VPC Flow Logs / Cloud Flow Logs: Enable network flow logging in your cloud environment and feed it into a security analytics tool (SIEM) like Splunk, Elastic Security, or OpenSearch to hunt for suspicious connections.
osquery: An OS instrumentation framework that allows you to query your hosts using SQL-like syntax to detect unexpected changes, like a modified GPU driver configuration file.

Metrics/Signal

Alerts generated for network connections from a build agent to a non-allowlisted destination.
Alerts from a runtime security tool indicating a suspicious sequence of system calls (e.g., file read from /etc/passwd followed by a network connection).
Sustained high GPU utilization outside of a scheduled training job’s execution window.

eXercise

Explanation

This is where you practice for game day. A security policy is just a document until it’s been tested under pressure. The goal of an exercise is to simulate the attack in a controlled way to see how your people, processes, and tools hold up. Does anyone notice the suspicious package? Do your alerts fire? Does the on-call engineer know how to respond? This builds the “muscle memory” your team needs to react effectively during a real incident.

Insight

Security exercises shouldn’t be “gotcha” tests. They are collaborative learning opportunities. The goal is not to pass or fail but to find the weaknesses in your defenses and fix them before a real attacker does. A well-run exercise will feel like a real incident but without the real damage, providing invaluable experience for everyone involved.

Practical

Run a Tabletop Exercise: Gather the dev team, security, and operations.
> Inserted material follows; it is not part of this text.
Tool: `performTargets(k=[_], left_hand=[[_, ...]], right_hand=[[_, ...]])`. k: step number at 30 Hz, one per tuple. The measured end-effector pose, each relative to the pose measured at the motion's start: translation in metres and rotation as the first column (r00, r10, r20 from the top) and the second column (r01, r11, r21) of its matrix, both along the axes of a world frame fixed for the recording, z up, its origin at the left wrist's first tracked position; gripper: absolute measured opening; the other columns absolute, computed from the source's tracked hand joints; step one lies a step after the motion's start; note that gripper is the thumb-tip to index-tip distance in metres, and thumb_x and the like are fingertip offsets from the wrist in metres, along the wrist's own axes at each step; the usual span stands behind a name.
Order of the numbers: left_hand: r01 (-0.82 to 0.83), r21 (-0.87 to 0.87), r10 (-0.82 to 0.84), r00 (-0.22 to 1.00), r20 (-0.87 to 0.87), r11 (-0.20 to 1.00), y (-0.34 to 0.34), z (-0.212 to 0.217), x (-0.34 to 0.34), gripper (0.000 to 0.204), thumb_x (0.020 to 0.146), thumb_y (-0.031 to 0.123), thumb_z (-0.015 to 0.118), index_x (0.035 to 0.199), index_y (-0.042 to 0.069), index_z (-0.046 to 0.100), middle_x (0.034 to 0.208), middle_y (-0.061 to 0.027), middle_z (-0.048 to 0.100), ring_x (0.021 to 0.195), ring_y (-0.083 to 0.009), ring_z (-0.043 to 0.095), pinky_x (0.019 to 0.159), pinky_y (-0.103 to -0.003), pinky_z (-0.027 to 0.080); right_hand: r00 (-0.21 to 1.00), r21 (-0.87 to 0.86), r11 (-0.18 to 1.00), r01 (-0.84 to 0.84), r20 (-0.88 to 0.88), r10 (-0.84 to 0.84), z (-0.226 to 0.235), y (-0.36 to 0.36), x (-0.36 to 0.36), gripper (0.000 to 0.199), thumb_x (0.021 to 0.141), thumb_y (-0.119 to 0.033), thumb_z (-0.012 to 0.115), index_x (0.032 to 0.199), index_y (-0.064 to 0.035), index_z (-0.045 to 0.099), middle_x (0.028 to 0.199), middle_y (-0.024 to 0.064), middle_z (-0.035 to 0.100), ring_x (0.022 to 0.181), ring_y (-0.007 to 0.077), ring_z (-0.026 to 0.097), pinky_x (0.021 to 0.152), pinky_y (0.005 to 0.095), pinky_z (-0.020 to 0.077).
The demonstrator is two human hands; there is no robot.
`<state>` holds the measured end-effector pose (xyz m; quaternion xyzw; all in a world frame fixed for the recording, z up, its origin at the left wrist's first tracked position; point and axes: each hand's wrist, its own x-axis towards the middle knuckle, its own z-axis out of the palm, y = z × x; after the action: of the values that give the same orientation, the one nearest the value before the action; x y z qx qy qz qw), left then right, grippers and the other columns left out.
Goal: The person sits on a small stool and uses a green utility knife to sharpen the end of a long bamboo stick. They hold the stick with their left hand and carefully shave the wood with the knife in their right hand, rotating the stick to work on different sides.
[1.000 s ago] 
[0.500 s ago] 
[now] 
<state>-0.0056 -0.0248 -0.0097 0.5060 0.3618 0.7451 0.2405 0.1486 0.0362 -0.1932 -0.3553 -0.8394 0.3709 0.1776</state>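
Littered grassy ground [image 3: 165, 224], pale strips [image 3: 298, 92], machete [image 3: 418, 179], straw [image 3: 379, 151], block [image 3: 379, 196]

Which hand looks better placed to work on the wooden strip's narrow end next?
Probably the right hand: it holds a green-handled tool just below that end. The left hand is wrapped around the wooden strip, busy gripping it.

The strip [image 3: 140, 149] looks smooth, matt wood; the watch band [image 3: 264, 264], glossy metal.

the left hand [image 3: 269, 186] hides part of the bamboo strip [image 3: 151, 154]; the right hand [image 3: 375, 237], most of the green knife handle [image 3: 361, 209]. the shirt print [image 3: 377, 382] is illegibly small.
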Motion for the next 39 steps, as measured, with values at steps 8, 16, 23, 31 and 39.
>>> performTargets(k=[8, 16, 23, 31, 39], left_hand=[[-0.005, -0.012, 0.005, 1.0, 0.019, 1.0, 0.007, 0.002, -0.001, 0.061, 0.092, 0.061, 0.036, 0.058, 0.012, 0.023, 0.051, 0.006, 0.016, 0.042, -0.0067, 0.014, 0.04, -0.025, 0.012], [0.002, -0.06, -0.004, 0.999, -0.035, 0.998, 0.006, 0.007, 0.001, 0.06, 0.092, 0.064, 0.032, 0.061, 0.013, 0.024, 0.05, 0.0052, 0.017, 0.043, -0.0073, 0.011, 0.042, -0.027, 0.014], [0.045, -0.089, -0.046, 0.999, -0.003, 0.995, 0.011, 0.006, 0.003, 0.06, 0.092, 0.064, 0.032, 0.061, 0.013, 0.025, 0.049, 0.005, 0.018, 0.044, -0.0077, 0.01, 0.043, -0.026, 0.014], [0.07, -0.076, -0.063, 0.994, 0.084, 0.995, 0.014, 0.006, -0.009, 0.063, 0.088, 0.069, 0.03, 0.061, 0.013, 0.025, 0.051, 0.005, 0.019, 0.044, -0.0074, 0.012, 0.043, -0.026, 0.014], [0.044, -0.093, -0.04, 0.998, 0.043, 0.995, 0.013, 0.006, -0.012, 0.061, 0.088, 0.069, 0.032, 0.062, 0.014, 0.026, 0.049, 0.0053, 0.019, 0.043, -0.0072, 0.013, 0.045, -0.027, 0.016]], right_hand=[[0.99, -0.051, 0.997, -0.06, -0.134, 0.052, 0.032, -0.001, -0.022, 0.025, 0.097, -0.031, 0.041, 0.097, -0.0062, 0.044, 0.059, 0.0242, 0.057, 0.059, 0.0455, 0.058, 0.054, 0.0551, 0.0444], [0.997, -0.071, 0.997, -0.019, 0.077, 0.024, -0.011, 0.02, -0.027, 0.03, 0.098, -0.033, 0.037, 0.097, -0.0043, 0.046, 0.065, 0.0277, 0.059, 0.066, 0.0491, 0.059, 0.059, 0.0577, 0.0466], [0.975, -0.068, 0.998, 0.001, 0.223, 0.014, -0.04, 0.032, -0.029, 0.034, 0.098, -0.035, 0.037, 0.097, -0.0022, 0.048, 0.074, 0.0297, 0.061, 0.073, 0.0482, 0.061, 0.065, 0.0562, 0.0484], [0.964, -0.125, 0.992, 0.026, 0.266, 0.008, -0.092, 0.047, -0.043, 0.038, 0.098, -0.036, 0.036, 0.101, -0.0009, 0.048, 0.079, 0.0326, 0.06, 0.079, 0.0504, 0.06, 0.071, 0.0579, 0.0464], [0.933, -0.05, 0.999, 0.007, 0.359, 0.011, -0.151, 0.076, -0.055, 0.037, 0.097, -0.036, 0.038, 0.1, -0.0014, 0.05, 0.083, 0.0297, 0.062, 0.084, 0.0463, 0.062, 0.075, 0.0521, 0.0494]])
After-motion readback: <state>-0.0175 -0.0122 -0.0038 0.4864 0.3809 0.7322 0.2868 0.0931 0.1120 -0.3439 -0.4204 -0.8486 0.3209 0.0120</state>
Walk through the scenario verbally: “A developer reports they accidentally installed a malicious PyPI package. What do we do right now?” Map out the communication and response steps.
Perform a Live Fire Simulation (Purple Team):
1. Create a harmless “malicious” package and upload it to a private repository. Name it something like pytorch-utilz.
2. The package’s install script should perform a detectable, benign action: write a file to /tmp/security-drill.txt or make a DNS request to a unique domain you control (drill.your-company.com).
3. Have a developer (who is in on the test) add this package to a feature branch and push it.
4. Now, watch and wait. Does the CI pipeline block it? Does the runtime security tool alert on the file write? How long does it take for someone to notice?
Review and Improve: After the exercise, hold a blameless post-mortem. What worked well? Where did the process break down? Was the alert clear? Create action items to fix the gaps you found.

Tools/Techniques

Controlled Test Environments: Use a dedicated, isolated Kubernetes cluster or set of VMs for live fire exercises to prevent any accidental impact on production.
Attack Simulation Platforms: Tools like Stratus Red Team can help you emulate specific attacker TTPs (Tactics, Techniques, and Procedures) in a safe and automated way.
Internal Documentation / Runbooks: Use the exercise to build and refine your incident response runbooks in your company wiki (e.g., Confluence, Notion).

Metrics/Signal

Time to Detect (TTD): The time from the simulated malicious code execution to the first alert being generated.
Time to Respond (TTR): The time from the alert firing to an engineer actively investigating the incident.
Number of Gaps Identified: The number of concrete improvements (e.g., “add a new Falco rule,” “clarify the on-call runbook”) that come out of the post-mortem.